Basic processing costs are as follows:
- Kill fee $100 (divided between parties if purchasing half beef)
- Cut, vac-pack, and freeze $.75 / lb.
- Ground Beef Patties $.50/lb.
- Minute Steaks/ Stew Cubes $.50/lb.
Approximately how much will I actually be paying for a whole or half beef?
If you are buying a whole beef and its hanging weight is 500 lbs. (approximate but around average size for our beef)
- 500 lbs. x $4.35 = $2250.00 for beef PLUS
- 500 lbs. x $0.75 = $375.00 + $100 kill fee = $475.00 for processing
- Total = $2725.00
If you are buying a half beef and the hanging weight is 250 lbs.
- 250 x $4.50 = $1125.00 for beef PLUS
- 250 x $0.75 = $187.50 + $50 kill fee = $237.50 for processing
- Total = $1362.50
We prefer if you arrange to pick up your order directly from the butcher. You may also pick up your order at the farm, however $50 handling fee will be added to your invoice and if we are asked to hold your order for more than a week, a freezer rental charge will be applied.
We Do Not Ship Orders
Customers are expected to pick up directly from the butcher shop or make arrangements to pick up at the farm.
How much meat is in a whole or half?
Hanging Weight– also known as dressed weight or carcass weight – is what you get when you remove the parts that are inedible like the hide, feet, head, some of the bones and most of the innards.
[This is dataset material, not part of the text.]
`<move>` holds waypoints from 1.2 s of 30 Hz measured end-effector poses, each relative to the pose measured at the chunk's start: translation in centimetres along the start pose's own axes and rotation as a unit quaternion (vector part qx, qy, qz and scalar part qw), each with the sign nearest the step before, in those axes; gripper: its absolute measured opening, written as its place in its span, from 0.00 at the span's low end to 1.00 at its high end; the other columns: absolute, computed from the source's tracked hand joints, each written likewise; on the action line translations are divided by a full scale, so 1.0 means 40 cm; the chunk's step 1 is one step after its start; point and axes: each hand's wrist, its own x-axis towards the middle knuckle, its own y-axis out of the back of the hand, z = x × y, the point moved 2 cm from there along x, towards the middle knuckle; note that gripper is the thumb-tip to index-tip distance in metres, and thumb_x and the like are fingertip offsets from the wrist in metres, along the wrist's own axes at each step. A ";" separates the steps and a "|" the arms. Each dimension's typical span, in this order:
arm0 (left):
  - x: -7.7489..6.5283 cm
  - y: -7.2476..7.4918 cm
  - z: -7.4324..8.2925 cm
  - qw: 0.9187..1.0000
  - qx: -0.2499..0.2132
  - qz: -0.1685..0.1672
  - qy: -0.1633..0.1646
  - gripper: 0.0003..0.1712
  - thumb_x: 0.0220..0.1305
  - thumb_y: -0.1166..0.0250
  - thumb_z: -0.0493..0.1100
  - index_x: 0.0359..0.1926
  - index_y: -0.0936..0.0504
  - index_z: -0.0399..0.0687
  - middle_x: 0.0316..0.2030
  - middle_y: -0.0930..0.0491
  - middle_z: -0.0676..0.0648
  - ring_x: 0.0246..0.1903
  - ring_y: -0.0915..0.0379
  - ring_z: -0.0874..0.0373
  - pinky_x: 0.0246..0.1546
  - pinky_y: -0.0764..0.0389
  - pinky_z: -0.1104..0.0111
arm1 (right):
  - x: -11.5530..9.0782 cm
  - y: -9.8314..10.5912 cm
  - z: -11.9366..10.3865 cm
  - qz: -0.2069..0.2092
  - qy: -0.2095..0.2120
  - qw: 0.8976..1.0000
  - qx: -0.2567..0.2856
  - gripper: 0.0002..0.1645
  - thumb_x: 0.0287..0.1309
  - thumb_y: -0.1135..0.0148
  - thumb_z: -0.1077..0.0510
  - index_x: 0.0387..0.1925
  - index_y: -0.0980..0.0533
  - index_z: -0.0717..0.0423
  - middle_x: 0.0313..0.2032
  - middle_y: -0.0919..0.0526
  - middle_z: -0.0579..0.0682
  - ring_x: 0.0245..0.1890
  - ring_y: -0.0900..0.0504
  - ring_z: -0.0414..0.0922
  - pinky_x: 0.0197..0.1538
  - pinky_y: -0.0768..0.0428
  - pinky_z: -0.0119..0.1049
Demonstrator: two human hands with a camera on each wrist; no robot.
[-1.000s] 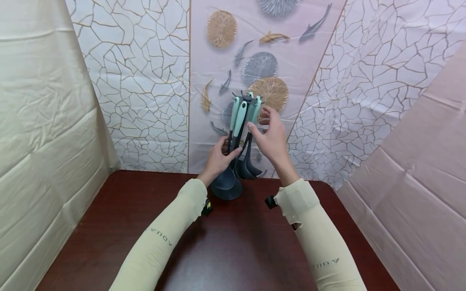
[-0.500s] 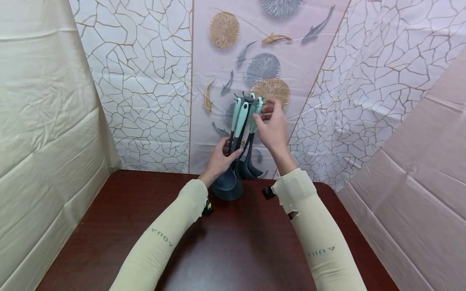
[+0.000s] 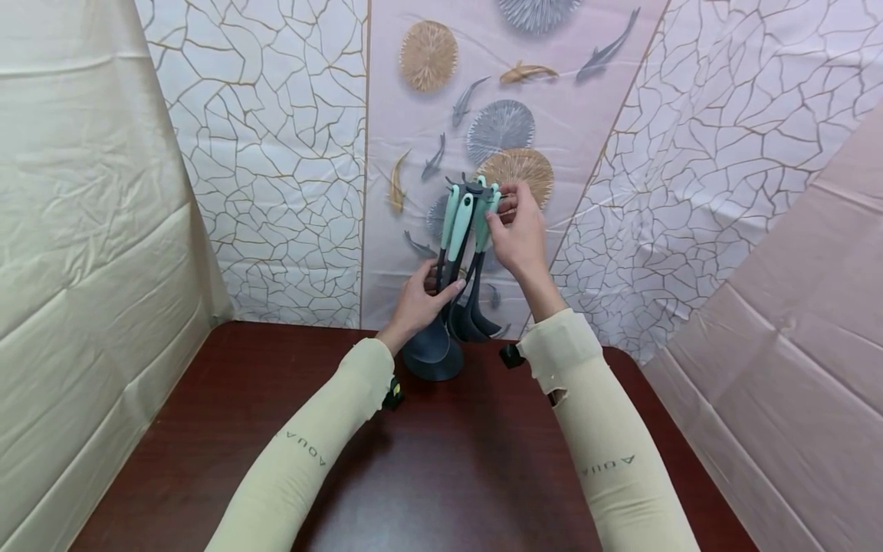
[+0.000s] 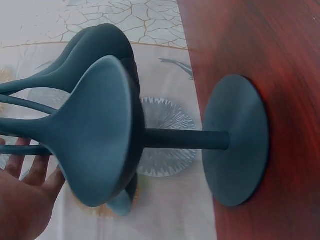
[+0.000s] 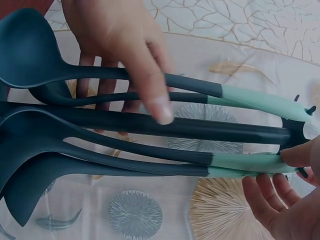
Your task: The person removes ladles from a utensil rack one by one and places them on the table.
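A dark utensil stand (image 3: 441, 369) with a round base stands upright near the table's back edge. Several kitchen utensils with dark shafts and mint-green handles hang from its hooked top. My left hand (image 3: 416, 305) grips around the pole and two utensil shafts midway up, thumb across the front, fingers behind. A wide ladle (image 4: 100, 130) hangs below that hand, over the base. At the top right, my right hand (image 3: 522, 236) pinches the end of a mint-handled utensil (image 5: 245, 162), thumb on the near side and fingers beneath. This handle's end lies right at the hook.
The dark red-brown table (image 3: 428, 468) spreads out in front of the stand. Behind it hangs a patterned cloth (image 3: 290, 153), and pale cloth walls (image 3: 90, 268) rise on both sides.
My right hand has moved slightly up and closed from spread fingers onto a mint handle. The left hand keeps its grip, and the stand holds its place.
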 end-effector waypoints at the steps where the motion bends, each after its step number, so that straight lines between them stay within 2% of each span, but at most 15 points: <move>1: 0.001 0.000 0.005 1.000 -0.002 -0.004 0.003 0.36 0.61 0.35 0.68 0.68 0.31 0.68 0.51 0.22 0.53 0.47 0.22 0.59 0.47 0.20 0.59 | 0.001 0.001 0.000 -0.002 0.000 1.000 -0.001 0.20 0.65 0.38 0.62 0.57 0.30 0.54 0.41 0.21 0.54 0.39 0.20 0.47 0.45 0.21 0.41; 5: 0.011 -0.002 0.024 1.000 -0.012 -0.016 0.014 0.40 0.61 0.41 0.74 0.72 0.38 0.73 0.58 0.25 0.52 0.51 0.23 0.58 0.49 0.21 0.57 | 0.002 0.001 0.001 -0.003 0.004 1.000 -0.004 0.20 0.65 0.38 0.63 0.56 0.31 0.54 0.41 0.21 0.54 0.39 0.20 0.47 0.44 0.21 0.41; 9: 0.016 -0.002 0.032 0.999 -0.024 -0.017 0.022 0.45 0.60 0.43 0.76 0.74 0.41 0.69 0.62 0.27 0.50 0.55 0.24 0.56 0.53 0.23 0.57 | 0.001 -0.003 0.001 -0.001 0.015 1.000 0.004 0.20 0.65 0.39 0.64 0.56 0.31 0.55 0.42 0.22 0.54 0.40 0.21 0.48 0.46 0.21 0.43; 14: 0.018 0.000 0.030 0.999 -0.034 -0.023 0.018 0.46 0.60 0.42 0.75 0.74 0.39 0.65 0.61 0.27 0.49 0.54 0.24 0.56 0.53 0.23 0.58 | 0.004 -0.005 0.003 0.007 0.026 1.000 0.000 0.19 0.64 0.39 0.66 0.55 0.31 0.57 0.43 0.22 0.55 0.41 0.22 0.49 0.48 0.22 0.41; 20: 0.018 0.004 0.028 0.999 -0.035 -0.021 0.014 0.46 0.60 0.42 0.76 0.74 0.39 0.66 0.60 0.26 0.50 0.53 0.23 0.57 0.52 0.22 0.59 | 0.007 -0.001 0.000 -0.003 0.021 1.000 0.000 0.19 0.64 0.39 0.65 0.55 0.31 0.55 0.42 0.22 0.54 0.41 0.22 0.47 0.47 0.24 0.38; 28: 0.019 0.006 0.025 0.999 -0.038 -0.020 0.012 0.46 0.60 0.42 0.76 0.74 0.39 0.66 0.60 0.25 0.50 0.52 0.22 0.57 0.52 0.22 0.58 | 0.008 0.011 -0.003 -0.021 0.008 1.000 0.020 0.19 0.65 0.40 0.65 0.55 0.32 0.55 0.42 0.23 0.53 0.41 0.21 0.47 0.46 0.23 0.39; 36: 0.021 0.007 0.020 0.999 -0.040 -0.025 0.013 0.44 0.59 0.42 0.76 0.73 0.37 0.68 0.60 0.26 0.49 0.52 0.22 0.55 0.51 0.21 0.56 | 0.004 0.015 0.004 -0.019 0.009 0.999 0.030 0.19 0.66 0.40 0.65 0.55 0.32 0.54 0.42 0.23 0.53 0.42 0.22 0.46 0.45 0.24 0.37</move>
The dressing percentage for most beef cattle is about 63%. A 1000 lb. live animal would “dress out” at about 630 lbs. The live weight of most of our beef is between 900 and 1050 lbs. On average our hanging weights are between 500 and 600 lbs.
How much do I take home?
You take home the finished cuts or “yield”. The percentage of the hanging weight that remains is called the “yield” and is generally between 60% to 65% of hanging weight.
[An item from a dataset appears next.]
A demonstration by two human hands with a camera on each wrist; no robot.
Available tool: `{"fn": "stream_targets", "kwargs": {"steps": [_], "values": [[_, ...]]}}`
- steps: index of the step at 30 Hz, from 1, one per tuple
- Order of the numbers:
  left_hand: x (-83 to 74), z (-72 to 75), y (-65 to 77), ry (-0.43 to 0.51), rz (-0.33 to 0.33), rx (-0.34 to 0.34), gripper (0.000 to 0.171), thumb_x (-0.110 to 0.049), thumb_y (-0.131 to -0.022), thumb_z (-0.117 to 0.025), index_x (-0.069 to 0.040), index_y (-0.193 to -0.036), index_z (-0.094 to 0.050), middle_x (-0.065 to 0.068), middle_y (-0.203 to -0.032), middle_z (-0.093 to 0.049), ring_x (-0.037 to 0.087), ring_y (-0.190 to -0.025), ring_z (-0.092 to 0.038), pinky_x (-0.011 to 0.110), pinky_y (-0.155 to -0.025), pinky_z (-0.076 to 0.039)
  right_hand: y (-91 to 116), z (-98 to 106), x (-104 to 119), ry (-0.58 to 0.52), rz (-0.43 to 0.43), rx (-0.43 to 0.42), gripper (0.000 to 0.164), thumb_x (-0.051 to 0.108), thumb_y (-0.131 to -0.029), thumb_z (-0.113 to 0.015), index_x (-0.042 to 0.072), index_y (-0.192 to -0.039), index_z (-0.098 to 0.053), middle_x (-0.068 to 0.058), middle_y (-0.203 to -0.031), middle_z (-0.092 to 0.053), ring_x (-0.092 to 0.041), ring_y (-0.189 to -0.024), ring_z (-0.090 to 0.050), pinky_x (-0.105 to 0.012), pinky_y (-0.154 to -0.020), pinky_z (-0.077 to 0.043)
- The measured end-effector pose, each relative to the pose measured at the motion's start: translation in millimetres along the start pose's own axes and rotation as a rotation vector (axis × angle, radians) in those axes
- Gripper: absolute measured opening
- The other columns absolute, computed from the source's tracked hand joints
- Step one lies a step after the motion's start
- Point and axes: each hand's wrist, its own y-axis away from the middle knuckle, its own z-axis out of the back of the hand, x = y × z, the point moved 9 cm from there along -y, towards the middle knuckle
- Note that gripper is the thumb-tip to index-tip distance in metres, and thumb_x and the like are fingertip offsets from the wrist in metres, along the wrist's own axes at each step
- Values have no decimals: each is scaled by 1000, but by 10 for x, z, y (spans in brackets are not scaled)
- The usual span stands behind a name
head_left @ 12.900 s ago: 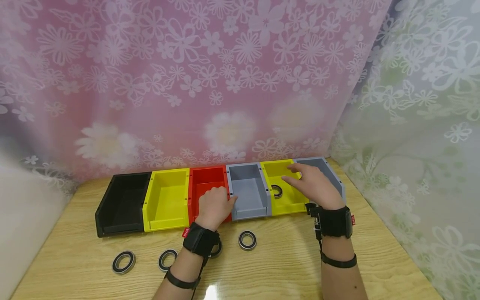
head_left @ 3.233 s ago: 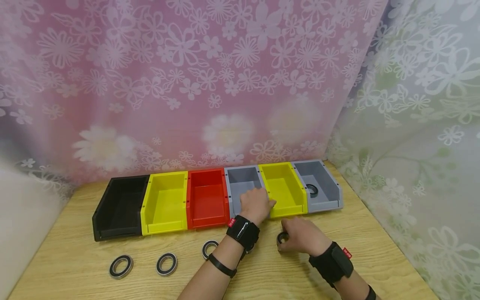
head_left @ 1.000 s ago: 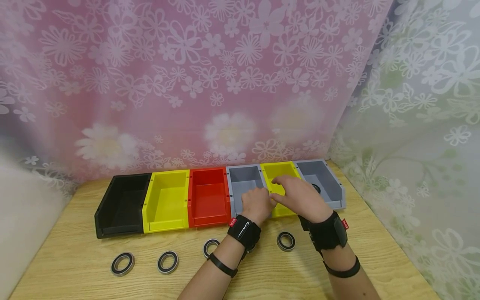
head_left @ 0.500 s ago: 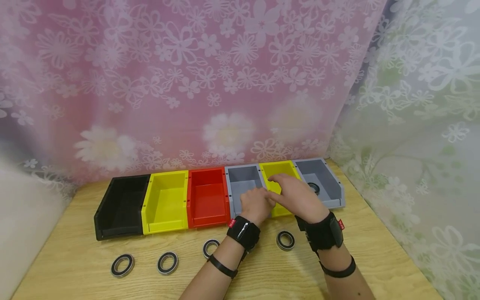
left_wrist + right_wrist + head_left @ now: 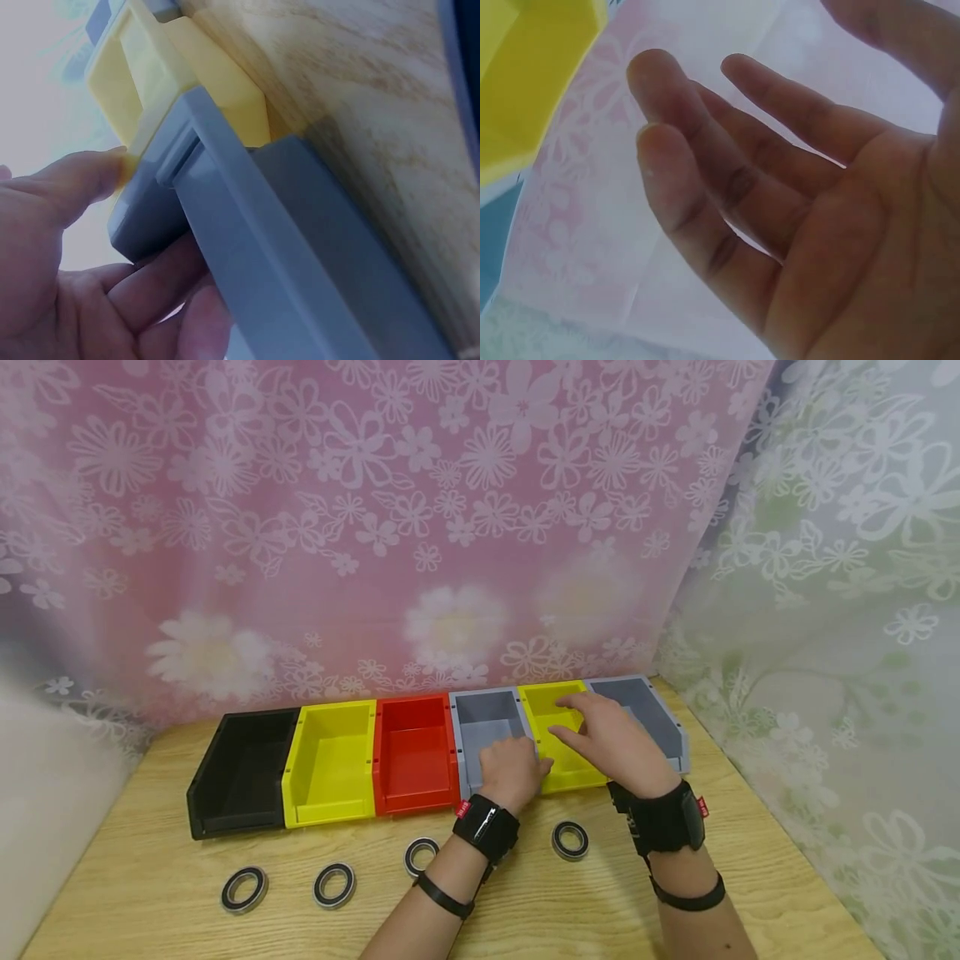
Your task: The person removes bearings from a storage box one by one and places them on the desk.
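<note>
My left hand point(image 5: 513, 772) grips the joined side walls of the middle grey storage bin point(image 5: 483, 714) and the right-hand yellow bin point(image 5: 555, 697). In the left wrist view the thumb lies on the yellow side, with the fingers curled inside the grey bin point(image 5: 247, 247). My right hand point(image 5: 624, 745) hovers over the right-hand yellow bin and the far-right grey bin point(image 5: 637, 692), its fingers spread and bent, holding nothing. The right wrist view shows its bare palm point(image 5: 840, 240). A ball bearing point(image 5: 570, 841) lies flat on the table in front of the right-hand yellow bin.
More bearings lie on the wooden table point(image 5: 300, 935): one at left point(image 5: 244, 890), another bearing point(image 5: 333, 886), and a third bearing point(image 5: 422, 857) partly behind the left forearm. A black bin point(image 5: 243, 768), yellow bin point(image 5: 337, 760) and red bin point(image 5: 416, 760) continue the row leftward, before a pink curtain point(image 5: 450, 527).
My left hand has shifted right from the red bin. My right hand, earlier holding a bearing on the table, has released it and risen over the bins. It now hides the bearing seen in the far-right bin.
</note>
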Motion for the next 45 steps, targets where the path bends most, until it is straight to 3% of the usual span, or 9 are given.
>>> {"fn": "stream_targets", "kwargs": {"steps": [13, 17, 20, 25, 28, 31, 38, 45], "values": [[6, 29, 30, 71, -16, -36, 54, -52, -94, -72, -15, -59, -52, -3, -55, -34, 15, -48, -45, 30, -46, -33, 133, 308, -472, -42, -84, -17, 52, 33, -106, -60, -3, -142, -55, -24, -129, -64, -30, -92, -68, -43, -72, -56], [-12, 89, 50, 128, -44, -59, 55, -45, -94, -75, -14, -58, -47, -3, -55, -31, 14, -47, -42, 28, -44, -30, 165, 378, -556, -48, -108, -25, 49, 32, -106, -61, -2, -140, -57, -23, -123, -67, -28, -88, -68, -42, -71, -56], [-49, 154, 71, 142, -75, -87, 55, -40, -96, -74, -15, -56, -45, -3, -55, -31, 13, -46, -43, 27, -42, -31, 200, 415, -600, -65, -125, -22, 48, 31, -106, -60, -1, -141, -57, -20, -116, -68, -24, -80, -65, -40, -68, -53], [-164, 381, 104, 38, -101, -184, 54, -41, -98, -70, -17, -55, -48, -4, -54, -30, 14, -43, -42, 27, -40, -28, 214, 428, -639, -79, -118, -23, 44, 28, -107, -59, -1, -140, -57, -20, -116, -69, -29, -87, -67, -41, -68, -54], [-292, 524, 130, 37, -128, -218, 53, -42, -99, -69, -18, -56, -48, -5, -53, -28, 13, -42, -39, 25, -40, -25, 203, 428, -646, -72, -112, -34, 42, 26, -107, -59, -1, -138, -58, -22, -121, -67, -33, -93, -69, -42, -70, -56], [-456, 568, 123, 78, -173, -185, 48, -41, -101, -67, -18, -61, -51, -5, -53, -31, 12, -42, -40, 24, -40, -27, 205, 427, -648, -71, -113, -33, 41, 25, -107, -58, -2, -138, -58, -23, -121, -67, -34, -94, -69, -43, -70, -56], [-782, 437, -5, 125, -235, -76, 49, -38, -102, -65, -16, -59, -55, -4, -54, -41, 10, -46, -45, 24, -42, -35, 232, 425, -668, -84, -119, -15, 41, 25, -108, -56, -2, -139, -56, -23, -124, -67, -36, -98, -68, -44, -72, -56], [-947, 243, -177, 113, -211, -1, 44, -34, -102, -66, -16, -62, -60, -4, -57, -48, 10, -48, -49, 24, -43, -38, 222, 434, -667, -77, -112, -19, 41, 24, -107, -58, -1, -139, -57, -23, -124, -67, -35, -96, -68, -43, -71, -55]]}}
This percentage varies based on a number of factors including:
- Bone-in vs. boneless – This will dramatically affect yield; the more boneless cuts that are made, the lower the yield.
- The amount of fat remaining on the meat cuts – The yield will vary based on how much surface fat the cutter leaves on the meat.
- Beef genetics also affects yield. We are making an effort to choose genetics with high yield percentages.
- A whole beef with a hanging weight of 500 lbs. will yield, on average, between 300 to 330 lbs. of take home meat.
- A whole or half beef costs you around $8.00 per pound of take-home meat.
What sort of cuts will I get?
If you buy a whole or half of beef, you get decide how the beef is cut and packaged, according to your tastes and needs. It might sound overwhelming at first, but we, or the folks at Prestige will walk you through the process.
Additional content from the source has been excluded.